For some of us, the routine factor isn’t so much an issue with the basics. We work hard at living healthily (e.g. diet, exercise), but we get stuck somewhere between living healthily and living well. Maybe it’s a job that keeps us at a desk (or in a long commute) against our ultimate wishes. Maybe it’s a family or personal schedule that doesn’t allow for optimal sleep or restoration. Maybe it’s a draining relationship or cluttered living space or a city apartment when you’d rather live in the middle of nowhere. Maybe it’s simply not feeling fulfilled socially or creatively. This matters.
So, is there something inherently wrong with simply maintaining a respectable fitness level or a good diet or moderately happy life? No, not at all. I think it bears considering, however, what we ultimately want. Have you, for example, achieved what you want in your health and well-being? I’m not talking about the castle in the cloud mentality of once upon a childhood. I mean as a conscious, mature adult who wants to thrive in this lifetime. What it means to thrive is subjective to each of us. The more salient question is this: is what we’re doing getting us there? The same old, same old will yield the same old every time. Mathematical and physiological (and often emotional) truth.

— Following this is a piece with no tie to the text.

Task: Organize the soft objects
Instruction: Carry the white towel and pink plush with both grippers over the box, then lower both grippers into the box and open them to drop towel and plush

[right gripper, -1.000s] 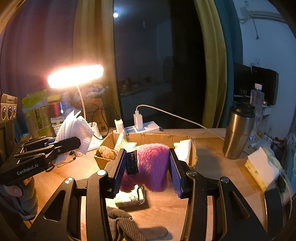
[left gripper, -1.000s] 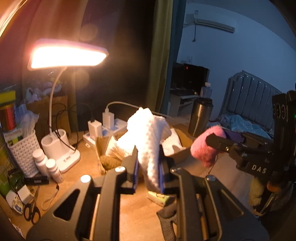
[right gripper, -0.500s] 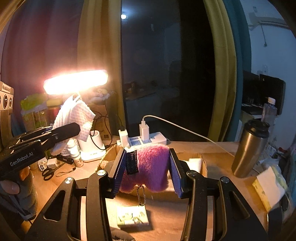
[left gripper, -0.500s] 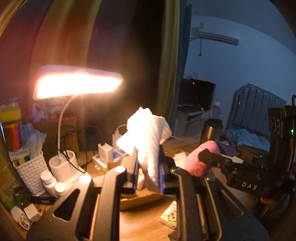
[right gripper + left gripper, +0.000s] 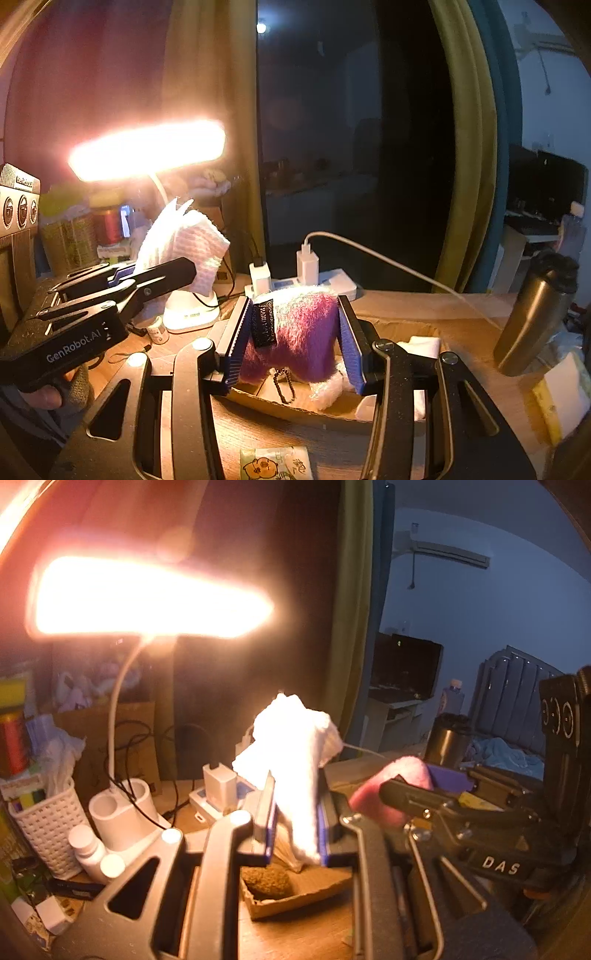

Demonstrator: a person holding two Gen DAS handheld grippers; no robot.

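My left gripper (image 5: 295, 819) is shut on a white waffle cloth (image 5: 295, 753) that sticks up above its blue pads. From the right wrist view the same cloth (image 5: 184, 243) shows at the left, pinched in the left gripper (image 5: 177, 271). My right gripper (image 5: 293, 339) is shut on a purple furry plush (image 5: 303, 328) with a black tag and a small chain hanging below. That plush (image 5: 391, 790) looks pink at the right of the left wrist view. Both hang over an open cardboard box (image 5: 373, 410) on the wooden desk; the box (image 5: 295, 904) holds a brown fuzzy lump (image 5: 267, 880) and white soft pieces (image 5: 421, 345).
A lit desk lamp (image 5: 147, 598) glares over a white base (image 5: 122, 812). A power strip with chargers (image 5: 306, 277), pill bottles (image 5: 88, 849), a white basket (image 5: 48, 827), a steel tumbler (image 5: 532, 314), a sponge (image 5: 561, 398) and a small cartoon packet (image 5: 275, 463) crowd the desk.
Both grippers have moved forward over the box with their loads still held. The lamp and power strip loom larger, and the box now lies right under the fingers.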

I’m not suggesting anyone reading this needs to overhaul every aspect of life (although there are plenty of MDA readers who have and couldn’t be happier with their choices). I’m not suggesting you have to upend anything major each month. What I am suggesting is this. When we let go of routine – even if it’s just an earnest mental exercise or, better yet, a period of self-experimentation – we open up what might be possible. If nothing else, we identify where some of our blind spots are, where our unquestioned assumptions and unexamined habits operate. What worked for us once might not be the best fit for us now – because of age, family situation, personal transition, health status, etc. Change for change sake can be practically productive in ways we can’t always anticipate, but it can also be profoundly life-giving. We’re creatures who are by nature drawn to novelty. How does novelty, spontaneity and experimentation live in your life now? Is it worth asking yourself whether what you’re doing now is going to give you all that you hope for? (For some of us, maybe we even need to entertain the thought that our own wishlists might set the bar too low.) In the cost-benefit ratio, where does your routine sit right now? What’s your routine done for you lately, and what can you visualize beyond it? What would life be like at a higher health “octave”? Chances are, the same old won’t get you there.
Thanks for reading, everyone. Where is routine a help, and where is it a hindrance in your life? Share your thoughts, and have a great end to the week.